-- STORED DATA --
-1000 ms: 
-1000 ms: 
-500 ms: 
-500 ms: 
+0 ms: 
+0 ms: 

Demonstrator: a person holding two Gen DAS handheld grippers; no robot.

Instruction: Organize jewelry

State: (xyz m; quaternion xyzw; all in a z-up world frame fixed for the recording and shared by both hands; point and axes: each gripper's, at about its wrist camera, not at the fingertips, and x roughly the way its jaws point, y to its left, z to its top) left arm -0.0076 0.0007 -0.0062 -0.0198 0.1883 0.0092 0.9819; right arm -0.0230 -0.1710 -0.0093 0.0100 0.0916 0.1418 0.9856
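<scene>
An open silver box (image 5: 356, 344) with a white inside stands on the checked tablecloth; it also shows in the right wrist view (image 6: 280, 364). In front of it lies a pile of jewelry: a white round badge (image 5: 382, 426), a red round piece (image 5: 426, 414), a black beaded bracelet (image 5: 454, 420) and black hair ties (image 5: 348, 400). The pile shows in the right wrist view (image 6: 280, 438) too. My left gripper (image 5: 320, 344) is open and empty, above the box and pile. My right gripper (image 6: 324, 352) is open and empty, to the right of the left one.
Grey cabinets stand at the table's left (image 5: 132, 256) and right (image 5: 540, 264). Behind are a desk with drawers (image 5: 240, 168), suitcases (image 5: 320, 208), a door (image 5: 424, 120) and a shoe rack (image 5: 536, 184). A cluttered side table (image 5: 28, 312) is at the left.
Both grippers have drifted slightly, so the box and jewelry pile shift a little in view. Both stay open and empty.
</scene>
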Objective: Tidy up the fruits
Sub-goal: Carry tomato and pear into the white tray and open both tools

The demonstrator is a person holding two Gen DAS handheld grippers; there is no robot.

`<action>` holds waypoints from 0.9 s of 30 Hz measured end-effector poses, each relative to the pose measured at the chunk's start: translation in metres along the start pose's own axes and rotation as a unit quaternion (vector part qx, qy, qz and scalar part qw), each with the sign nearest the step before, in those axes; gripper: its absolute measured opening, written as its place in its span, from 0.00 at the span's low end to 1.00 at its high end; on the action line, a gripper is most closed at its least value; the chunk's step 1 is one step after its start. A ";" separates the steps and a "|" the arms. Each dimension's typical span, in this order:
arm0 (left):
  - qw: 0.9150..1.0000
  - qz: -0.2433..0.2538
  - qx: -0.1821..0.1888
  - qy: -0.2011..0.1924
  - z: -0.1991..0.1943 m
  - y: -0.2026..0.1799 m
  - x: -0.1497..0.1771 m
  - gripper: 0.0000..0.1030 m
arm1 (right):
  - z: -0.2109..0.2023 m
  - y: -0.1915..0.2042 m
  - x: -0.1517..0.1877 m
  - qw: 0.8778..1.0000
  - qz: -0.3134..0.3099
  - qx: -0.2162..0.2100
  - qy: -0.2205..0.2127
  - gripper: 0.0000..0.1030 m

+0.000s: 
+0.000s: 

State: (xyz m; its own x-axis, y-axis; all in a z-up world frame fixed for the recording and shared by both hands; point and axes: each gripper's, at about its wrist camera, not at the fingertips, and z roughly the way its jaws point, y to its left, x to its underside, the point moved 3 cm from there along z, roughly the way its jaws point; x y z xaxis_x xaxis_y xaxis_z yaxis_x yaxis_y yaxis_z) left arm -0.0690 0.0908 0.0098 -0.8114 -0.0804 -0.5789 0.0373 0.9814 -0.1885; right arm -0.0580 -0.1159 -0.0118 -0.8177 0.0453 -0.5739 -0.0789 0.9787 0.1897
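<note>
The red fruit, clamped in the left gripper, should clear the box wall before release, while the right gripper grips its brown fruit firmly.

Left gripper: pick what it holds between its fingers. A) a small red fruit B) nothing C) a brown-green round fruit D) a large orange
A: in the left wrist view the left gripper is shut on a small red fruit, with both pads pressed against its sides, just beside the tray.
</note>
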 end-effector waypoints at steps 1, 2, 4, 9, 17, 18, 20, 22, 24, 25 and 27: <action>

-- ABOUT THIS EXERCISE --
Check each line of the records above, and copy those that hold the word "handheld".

-- FINISHED EXERCISE --
Demonstrator: a person holding two Gen DAS handheld grippers; no robot.
The demonstrator is a person holding two Gen DAS handheld grippers; there is no robot.

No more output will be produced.